We therefore decided that it would be best if Network Manager
ignored interfaces completely if they were "manually configured" in
/etc/network/interfaces. This means you need to remove the
configuration for them before you can use NM with them. While this
has an initial configuration difficulty, the general experience once
configured is nicer.
This also removes some of the problems with static interface
configuration; as currently Network Manager has no UI for configuring
network interfaces, whether dynamic, static, or otherwise.
Currently however this patch has resulted in Network Manager
simply not knowing about such interfaces, and it'll claim that no
interfaces are configured when it should at least show the status of
the configured interface and not allow changing of them. I intend to
improve this if possible before release.
(d) Network Manager includes a "Dispatcher" dbus service that listens
to messages from the daemon proper and runs scripts in
/etc/NetworkManager/dispatcher.d for those events. We've modified
this to include additional events (before an interface comes up, and
after it has been taken down), and also changed it such that it
instead causes the scripts in /etc/network/if-*.d to be run instead.
Thus it interacts reasonably well with the existing scripts there.
(e) is probably the largest problem. With the most modern wireless
cards and drivers (which is currently the largest reason for using
it), Network Manager generally works well.
However with less main-stream drivers, including Atheros cards
(which are a fairly popular 802.11g card) and most USB adapters, our
testing has indicated a wide range of problems. Some simply fail to
be detected, some fail to scan, some fail to connect, etc.

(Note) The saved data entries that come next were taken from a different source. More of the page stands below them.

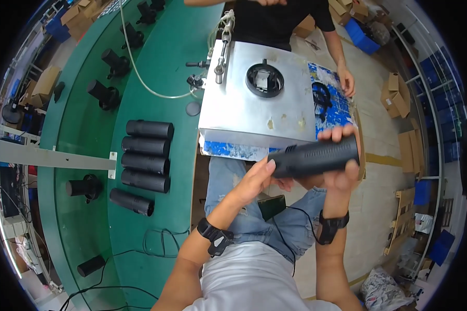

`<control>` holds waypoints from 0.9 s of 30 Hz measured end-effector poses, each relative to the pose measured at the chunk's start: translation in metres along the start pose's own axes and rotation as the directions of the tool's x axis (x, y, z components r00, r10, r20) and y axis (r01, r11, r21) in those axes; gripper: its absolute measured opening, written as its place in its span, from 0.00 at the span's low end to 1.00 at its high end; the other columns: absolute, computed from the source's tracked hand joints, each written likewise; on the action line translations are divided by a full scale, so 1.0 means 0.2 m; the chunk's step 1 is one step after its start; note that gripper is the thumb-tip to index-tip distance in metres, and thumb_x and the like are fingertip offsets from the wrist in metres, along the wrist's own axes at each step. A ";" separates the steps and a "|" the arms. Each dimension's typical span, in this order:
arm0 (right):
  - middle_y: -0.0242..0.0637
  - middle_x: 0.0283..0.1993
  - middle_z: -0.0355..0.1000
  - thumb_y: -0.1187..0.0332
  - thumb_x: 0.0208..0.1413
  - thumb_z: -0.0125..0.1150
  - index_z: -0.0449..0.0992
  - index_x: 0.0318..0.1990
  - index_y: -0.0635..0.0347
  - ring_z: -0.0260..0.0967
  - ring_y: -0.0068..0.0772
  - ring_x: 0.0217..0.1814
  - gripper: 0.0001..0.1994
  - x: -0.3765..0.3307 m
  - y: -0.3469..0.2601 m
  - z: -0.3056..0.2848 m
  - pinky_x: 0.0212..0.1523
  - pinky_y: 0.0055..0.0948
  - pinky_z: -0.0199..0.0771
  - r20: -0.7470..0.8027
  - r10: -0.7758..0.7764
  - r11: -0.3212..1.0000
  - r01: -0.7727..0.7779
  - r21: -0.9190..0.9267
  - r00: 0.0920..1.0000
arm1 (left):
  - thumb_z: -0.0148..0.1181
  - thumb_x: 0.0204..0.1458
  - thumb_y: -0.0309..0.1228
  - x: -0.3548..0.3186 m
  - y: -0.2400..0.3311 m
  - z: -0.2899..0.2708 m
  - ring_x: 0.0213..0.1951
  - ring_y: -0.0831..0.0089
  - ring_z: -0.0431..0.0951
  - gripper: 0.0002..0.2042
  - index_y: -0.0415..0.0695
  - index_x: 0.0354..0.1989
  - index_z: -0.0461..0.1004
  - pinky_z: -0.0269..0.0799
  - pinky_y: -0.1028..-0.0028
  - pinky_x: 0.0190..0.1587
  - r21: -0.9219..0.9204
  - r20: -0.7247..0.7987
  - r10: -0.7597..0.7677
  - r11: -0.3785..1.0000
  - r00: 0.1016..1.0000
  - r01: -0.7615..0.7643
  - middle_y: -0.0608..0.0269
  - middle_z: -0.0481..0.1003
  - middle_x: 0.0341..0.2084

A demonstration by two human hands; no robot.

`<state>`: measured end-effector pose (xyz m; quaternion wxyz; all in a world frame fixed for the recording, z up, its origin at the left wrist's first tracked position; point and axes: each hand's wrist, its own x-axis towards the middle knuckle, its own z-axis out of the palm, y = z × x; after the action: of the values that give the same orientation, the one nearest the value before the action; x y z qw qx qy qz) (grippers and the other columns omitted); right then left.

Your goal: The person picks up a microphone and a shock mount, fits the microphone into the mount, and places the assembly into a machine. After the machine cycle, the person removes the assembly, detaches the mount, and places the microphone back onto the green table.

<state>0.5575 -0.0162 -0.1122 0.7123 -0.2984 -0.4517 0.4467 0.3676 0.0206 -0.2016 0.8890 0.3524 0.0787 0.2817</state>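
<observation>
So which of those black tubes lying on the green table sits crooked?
The nearest black tube, at the row's bottom end: it lies slanted, while the four above it lie parallel.

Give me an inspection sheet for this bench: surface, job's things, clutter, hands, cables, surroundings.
Surface: green curved bench top; square grey metal fixture plate with a black ring holder.
Job's things: black ribbed cylindrical housing, held level above the lap.
Clutter: five black tubes side by side; black lamp units along the bench's far side.
Hands: right hand shut around the housing; left hand touching its left end.
Cables: clear hose running to the plate; black wires on the bench.
Surroundings: co-worker's hand on blue-speckled board; cardboard boxes, blue crates.
</observation>
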 end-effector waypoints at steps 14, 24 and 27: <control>0.34 0.40 0.73 0.73 0.48 0.68 0.69 0.45 0.63 0.70 0.22 0.41 0.18 0.90 0.57 0.00 0.45 0.21 0.69 -0.036 -0.068 0.769 0.030 -0.638 0.997 | 0.44 0.61 0.36 -0.31 -0.09 -0.20 0.42 0.68 0.75 0.22 0.35 0.60 0.60 0.70 0.74 0.46 -0.173 -0.235 -0.102 0.983 0.967 0.061 0.51 0.74 0.39; 0.33 0.38 0.71 0.70 0.47 0.70 0.67 0.45 0.63 0.69 0.22 0.39 0.21 0.84 0.73 0.01 0.46 0.22 0.69 -0.137 -0.388 0.628 0.152 -0.763 0.911 | 0.52 0.56 0.28 0.13 0.73 -0.46 0.31 0.78 0.72 0.07 0.37 0.35 0.72 0.67 0.78 0.36 0.711 -0.323 0.678 0.634 0.661 -0.303 0.63 0.74 0.27; 0.36 0.39 0.71 0.65 0.44 0.73 0.66 0.47 0.62 0.70 0.27 0.41 0.26 0.84 0.77 -0.01 0.46 0.25 0.70 -0.140 -0.357 0.689 0.159 -0.708 0.924 | 0.54 0.56 0.33 0.43 1.02 -0.80 0.39 0.67 0.77 0.13 0.36 0.43 0.73 0.69 0.72 0.46 0.968 -0.217 0.752 0.247 0.622 0.039 0.56 0.78 0.34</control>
<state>0.5357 0.2014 -0.1762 0.6616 -0.5294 -0.5218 0.0986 0.2925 0.2830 -0.1783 0.3316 0.6660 0.4384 0.5042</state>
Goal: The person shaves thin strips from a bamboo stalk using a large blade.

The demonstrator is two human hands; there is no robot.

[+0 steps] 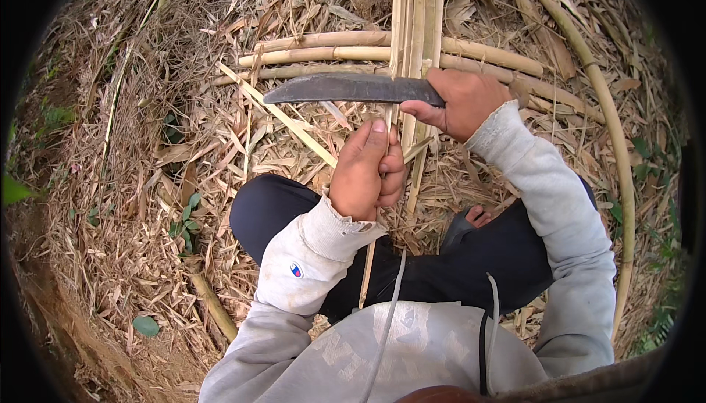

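Note:
My left hand (370, 166) is closed round a thin bamboo strip (366, 274), its thumb on top; the strip's lower end comes out below the wrist, over my lap. My right hand (468, 104) grips a machete (334, 88) at its handle end, the handle mostly hidden by the fingers. The dark blade lies crosswise, its tip to the left, just beyond my left fingertips and over the strip's upper part. Several long split bamboo strips (417, 13) run away from me past the blade; where the blade touches them I cannot tell.
Several bamboo poles (316, 54) lie crosswise under the long strips. A long curved pole (614, 131) bends along the right side. A loose split piece (283, 118) slants at the left. Dry shavings and leaves (154, 234) cover the ground; my bent legs (471, 274) flank the work.

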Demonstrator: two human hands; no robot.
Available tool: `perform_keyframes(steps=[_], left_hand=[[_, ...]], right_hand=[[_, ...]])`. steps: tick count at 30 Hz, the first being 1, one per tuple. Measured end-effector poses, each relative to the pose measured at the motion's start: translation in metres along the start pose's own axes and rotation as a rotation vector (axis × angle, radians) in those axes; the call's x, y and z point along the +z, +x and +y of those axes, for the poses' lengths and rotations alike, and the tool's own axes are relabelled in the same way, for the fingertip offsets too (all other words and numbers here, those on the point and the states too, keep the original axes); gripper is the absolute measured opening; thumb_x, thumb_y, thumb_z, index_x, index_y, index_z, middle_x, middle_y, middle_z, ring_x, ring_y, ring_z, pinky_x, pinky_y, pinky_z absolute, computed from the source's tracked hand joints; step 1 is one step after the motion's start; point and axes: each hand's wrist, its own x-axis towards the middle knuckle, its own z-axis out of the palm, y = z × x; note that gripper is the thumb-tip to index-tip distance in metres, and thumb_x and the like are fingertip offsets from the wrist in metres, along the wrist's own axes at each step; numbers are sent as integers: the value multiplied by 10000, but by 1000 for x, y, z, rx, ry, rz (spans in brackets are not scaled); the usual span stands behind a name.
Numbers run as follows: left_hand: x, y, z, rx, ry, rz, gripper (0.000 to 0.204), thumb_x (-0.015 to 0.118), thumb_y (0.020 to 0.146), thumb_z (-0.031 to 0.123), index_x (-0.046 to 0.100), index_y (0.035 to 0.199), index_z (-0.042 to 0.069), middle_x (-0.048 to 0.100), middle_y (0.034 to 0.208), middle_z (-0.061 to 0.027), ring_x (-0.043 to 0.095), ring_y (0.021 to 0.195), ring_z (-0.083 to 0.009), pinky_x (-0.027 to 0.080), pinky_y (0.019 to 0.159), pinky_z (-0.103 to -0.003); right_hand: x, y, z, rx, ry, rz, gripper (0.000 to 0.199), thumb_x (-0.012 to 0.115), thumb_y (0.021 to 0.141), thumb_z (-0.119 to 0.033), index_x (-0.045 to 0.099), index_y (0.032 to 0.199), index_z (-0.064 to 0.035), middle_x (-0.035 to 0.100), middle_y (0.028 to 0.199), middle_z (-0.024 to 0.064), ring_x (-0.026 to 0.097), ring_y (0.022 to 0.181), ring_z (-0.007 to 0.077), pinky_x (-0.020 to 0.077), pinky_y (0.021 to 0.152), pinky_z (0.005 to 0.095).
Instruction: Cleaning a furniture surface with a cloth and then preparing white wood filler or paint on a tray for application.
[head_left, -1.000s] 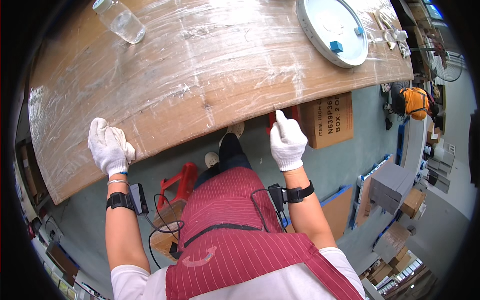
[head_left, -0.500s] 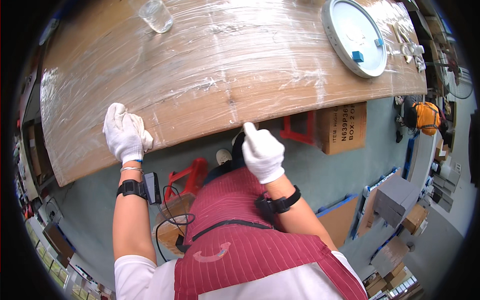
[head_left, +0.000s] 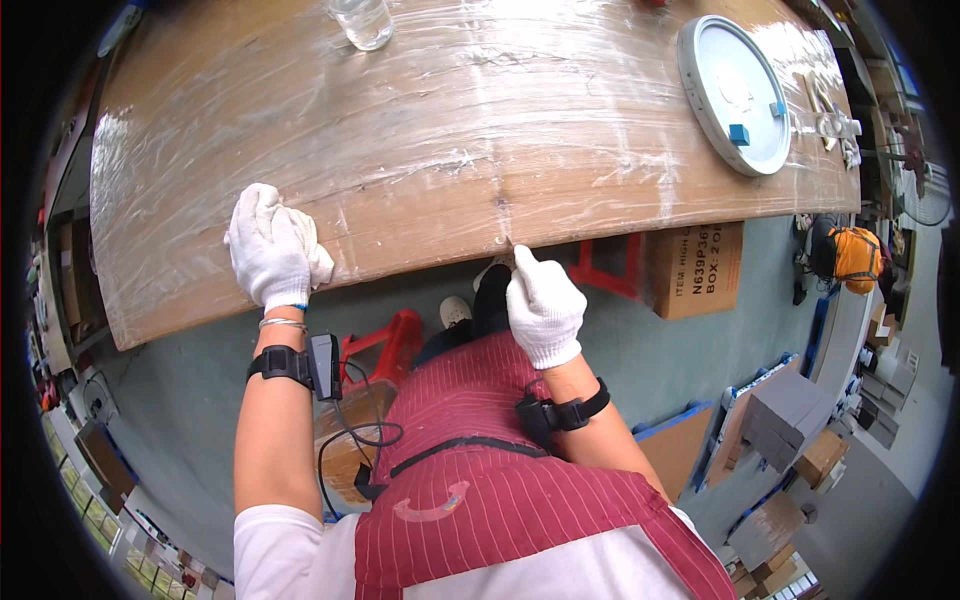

Network Manager also seems to behave very poorly if there are
multiple wireless interfaces, and seems to often try to configure the
So that's the requirements, changes and rationale. Now we can decide
what we want to do with it. The options are simple:
(1) leave it in universe for dapper
(2) move it to main, but only on the archive so people can install it
if they want it and get security support
(3) move it to main and the ship seed, so that it's available on the
CD for people who want it
(4) move it to main and install by default in the desktop seed
There's also the option for the LiveCD of having it installed by default there.
My current feeling is that with the above modifications it can be
installed by default, as it needs manual work to activate, but only if
we provide some easy way to make that happen with a clear notice that
it might not work.
I'd probably rather it were in the ship seed, so those who know about
it can install it, and those who don't won't experience any
regressions. We should probably install by default on the LiveCD.